In the morning, the doctor didn’t like how I looked and didn’t think I was getting enough oxygen, so he put me under anesthesia to be intubated. I apparently was fully conscious when I discussed it with him, but I have no memory of it because of the drugs they gave me. It took several people to do the intubation because I had an airway that was kinda tough to get the tube in. So when I woke up several hours later, I was a little surprised to see the tube and was like what the hell happened. I had the tube in for about 4 days and on the Thursday after everything happened they removed it. The pneumonia was gone, but I wasn’t out of the woods yet.

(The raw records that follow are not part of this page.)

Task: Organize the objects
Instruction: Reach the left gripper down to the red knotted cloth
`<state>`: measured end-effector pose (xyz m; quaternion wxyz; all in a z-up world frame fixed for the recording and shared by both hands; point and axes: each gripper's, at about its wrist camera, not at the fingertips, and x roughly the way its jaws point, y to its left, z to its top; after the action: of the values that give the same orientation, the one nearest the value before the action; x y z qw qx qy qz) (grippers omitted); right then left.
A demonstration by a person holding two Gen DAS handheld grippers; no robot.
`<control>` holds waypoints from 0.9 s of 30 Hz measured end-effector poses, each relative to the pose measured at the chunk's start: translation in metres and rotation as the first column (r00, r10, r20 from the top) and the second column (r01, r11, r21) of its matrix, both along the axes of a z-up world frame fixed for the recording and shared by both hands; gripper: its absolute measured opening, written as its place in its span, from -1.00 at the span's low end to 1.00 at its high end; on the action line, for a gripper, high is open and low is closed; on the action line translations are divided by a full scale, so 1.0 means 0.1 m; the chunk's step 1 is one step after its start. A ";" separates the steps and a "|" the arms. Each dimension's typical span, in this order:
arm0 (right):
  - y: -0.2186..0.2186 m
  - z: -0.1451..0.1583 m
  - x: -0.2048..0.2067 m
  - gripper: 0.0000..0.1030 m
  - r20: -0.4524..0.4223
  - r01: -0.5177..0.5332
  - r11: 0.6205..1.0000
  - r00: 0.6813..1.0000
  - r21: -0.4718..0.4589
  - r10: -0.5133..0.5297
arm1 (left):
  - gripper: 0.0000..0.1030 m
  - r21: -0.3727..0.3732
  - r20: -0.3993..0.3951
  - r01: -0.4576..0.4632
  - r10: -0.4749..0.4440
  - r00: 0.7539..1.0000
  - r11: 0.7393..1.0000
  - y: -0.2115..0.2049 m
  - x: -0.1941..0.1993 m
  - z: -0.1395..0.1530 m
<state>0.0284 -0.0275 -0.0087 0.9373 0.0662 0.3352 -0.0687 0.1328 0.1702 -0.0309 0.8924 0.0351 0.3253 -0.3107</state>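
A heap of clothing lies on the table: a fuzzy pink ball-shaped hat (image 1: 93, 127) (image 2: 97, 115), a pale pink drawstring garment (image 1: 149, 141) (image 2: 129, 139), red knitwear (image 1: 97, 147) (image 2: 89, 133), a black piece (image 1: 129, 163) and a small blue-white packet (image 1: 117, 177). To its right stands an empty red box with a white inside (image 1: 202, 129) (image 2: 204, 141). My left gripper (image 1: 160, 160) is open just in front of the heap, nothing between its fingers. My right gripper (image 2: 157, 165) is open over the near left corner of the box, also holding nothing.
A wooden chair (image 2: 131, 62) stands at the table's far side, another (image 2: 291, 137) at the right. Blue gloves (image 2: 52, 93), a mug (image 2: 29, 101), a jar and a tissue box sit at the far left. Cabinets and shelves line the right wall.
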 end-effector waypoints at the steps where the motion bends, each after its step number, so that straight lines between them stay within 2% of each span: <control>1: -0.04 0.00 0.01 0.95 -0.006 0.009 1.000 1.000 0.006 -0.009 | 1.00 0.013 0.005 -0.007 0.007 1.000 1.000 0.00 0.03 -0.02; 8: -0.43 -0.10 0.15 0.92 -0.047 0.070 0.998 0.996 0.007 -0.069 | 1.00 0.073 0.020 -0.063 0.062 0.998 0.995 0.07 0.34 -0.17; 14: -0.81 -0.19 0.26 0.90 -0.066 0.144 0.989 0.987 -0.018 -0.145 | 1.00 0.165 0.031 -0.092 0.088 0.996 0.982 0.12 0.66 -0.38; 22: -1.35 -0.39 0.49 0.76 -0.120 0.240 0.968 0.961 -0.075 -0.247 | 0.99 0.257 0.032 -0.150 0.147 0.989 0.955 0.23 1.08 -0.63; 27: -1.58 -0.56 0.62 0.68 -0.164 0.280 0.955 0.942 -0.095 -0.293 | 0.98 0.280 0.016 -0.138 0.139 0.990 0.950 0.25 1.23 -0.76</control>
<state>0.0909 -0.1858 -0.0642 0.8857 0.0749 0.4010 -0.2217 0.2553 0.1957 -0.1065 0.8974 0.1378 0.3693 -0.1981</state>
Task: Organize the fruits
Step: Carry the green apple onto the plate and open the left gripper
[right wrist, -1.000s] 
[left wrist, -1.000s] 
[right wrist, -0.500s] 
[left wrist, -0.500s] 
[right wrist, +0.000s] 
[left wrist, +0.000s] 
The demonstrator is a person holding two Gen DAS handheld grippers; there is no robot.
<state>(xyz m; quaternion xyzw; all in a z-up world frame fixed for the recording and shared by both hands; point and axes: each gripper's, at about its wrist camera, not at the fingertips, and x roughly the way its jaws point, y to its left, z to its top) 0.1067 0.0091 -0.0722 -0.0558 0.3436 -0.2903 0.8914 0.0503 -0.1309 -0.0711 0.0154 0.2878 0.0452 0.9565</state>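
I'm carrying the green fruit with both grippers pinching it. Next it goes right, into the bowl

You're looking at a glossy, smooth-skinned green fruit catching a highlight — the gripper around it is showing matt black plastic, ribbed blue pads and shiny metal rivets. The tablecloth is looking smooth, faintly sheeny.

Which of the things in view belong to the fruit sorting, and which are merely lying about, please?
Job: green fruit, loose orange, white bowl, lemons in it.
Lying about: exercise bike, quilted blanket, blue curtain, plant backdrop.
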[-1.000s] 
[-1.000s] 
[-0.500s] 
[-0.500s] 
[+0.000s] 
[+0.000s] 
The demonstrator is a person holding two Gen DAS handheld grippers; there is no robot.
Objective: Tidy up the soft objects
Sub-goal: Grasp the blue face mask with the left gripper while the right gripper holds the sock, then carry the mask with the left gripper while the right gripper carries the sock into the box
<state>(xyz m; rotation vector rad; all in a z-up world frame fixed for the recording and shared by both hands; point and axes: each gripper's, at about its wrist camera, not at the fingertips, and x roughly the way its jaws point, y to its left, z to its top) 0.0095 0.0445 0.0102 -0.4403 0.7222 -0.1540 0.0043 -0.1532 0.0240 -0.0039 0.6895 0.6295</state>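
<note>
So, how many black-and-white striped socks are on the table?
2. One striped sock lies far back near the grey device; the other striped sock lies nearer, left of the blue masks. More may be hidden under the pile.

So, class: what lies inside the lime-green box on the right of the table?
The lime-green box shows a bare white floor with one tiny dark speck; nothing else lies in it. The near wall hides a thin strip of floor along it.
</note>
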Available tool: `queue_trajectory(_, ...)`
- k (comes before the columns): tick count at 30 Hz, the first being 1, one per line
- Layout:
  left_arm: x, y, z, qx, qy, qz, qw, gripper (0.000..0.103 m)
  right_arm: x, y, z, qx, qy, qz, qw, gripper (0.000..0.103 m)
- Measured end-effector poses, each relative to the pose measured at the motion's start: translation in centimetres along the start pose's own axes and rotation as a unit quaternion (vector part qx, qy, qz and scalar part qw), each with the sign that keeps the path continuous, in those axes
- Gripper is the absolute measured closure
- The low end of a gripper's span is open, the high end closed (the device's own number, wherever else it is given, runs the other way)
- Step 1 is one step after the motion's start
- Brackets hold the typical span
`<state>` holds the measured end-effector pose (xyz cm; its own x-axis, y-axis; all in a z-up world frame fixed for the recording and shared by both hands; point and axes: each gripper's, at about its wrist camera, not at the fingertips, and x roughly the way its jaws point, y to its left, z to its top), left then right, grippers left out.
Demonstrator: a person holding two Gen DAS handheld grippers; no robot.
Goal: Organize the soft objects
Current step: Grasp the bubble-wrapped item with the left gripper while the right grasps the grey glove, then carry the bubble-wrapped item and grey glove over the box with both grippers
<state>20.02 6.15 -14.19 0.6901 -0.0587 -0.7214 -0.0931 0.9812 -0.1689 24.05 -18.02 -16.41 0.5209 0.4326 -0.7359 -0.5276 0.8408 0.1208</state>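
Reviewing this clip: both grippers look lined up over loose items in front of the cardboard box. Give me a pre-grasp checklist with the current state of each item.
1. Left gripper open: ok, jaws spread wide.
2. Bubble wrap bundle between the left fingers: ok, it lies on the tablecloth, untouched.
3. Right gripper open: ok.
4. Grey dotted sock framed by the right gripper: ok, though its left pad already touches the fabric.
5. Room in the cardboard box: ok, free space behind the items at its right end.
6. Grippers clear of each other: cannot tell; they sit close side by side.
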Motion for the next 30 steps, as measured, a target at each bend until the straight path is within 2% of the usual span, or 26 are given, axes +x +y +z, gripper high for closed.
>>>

The pneumonia, as well as all the other symptoms, was a sign that because of the malnutrition, my body was shutting down. If I went home, then it would happen again and again until I passed. I weighed around 78 lbs and I was still losing it. So I had a decision to make if I was going to save my life. 

On Friday morning, my pulmonary doctor, Dr. Graham, came to see me. He told me he recommended I get a Gastrointestinal tube and a Tracheostomy. Now I had been putting these two things off for over a decade because I wanted nothing invasive in my body. So my answer at first was I’d think about it. My mom was unhappy with me because I was still not wanting it, even though I desperately needed it. I asked the doctor what the G-Tube surgery entailed because I was terrified. Dr. Graham assured me it was a pretty simple 45 minutes surgery and I wouldn’t have to be cut open. So I said okay I’ll do the G-Tube but I don’t want the Trach right now. He was relieved I agreed to do that at least and scheduled the surgery for Monday. The surgery ended up being postponed until Thursday. I had the surgery around 2:30pm and everything went great. It ended up taking an hour and a half though because of issues with intubating me again. I woke up later that day and was alert, but I didn’t remember any of that because of the anesthesia. The first thing I remember after the surgery was it being Saturday. I was like, “how did the surgery go?” And my mom and aunt were like “you asked us twice already!” They were a little concerned, but were told by the doctor that it was normal. On Monday, they discharged me from Boston Children’s and we headed back home to the Cape. 

The first few days were a little rough because I was getting hit by waves of nausea. My stomach wasn’t used to that much going into it so fast. But eventually it subsided, and I was becoming comfortable with it. I was having a hard time sleeping at night though, and that sucked. We also discovered I had some skin breakdown on my tail bone two weeks after we got released. The visiting nurse suggested I stay off it by lying on my side in bed for a couple of days. I tried the pullout bed on the couch, but I probably would have been more comfortable on a slab of granite. So we moved my bed into the living room so I could at least watch TV. It took two weeks to fully heal, but I was getting up in the afternoon to use my computer. After that, I seemed to fall asleep and drool out my tea again. So we headed to my primary care doctor on Cape to figure out why that was happening again. While we were there, my Respiratory Therapist, Lauren, in Boston called and thought it had something to do with the Vent settings. Turns out she was absolutely right. We changed the settings slightly right there in the Dr’s. Office and I started feeling better immediately. I also started using a chin strap in bed to keep my mouth closed while I slept because it had a tendency to fall open and it was increasing my C02 again. So we fixed it. A few months later, my weight had increased to 125 lbs, and I felt so much healthier. I wish I did it years before. That Summer I started my Muscular Dystrophy shaving cream challenge and I’ve been doing it ever since. If I didn’t get the G-Tube, I wouldn’t have been here to start that. So I’m glad I chose life.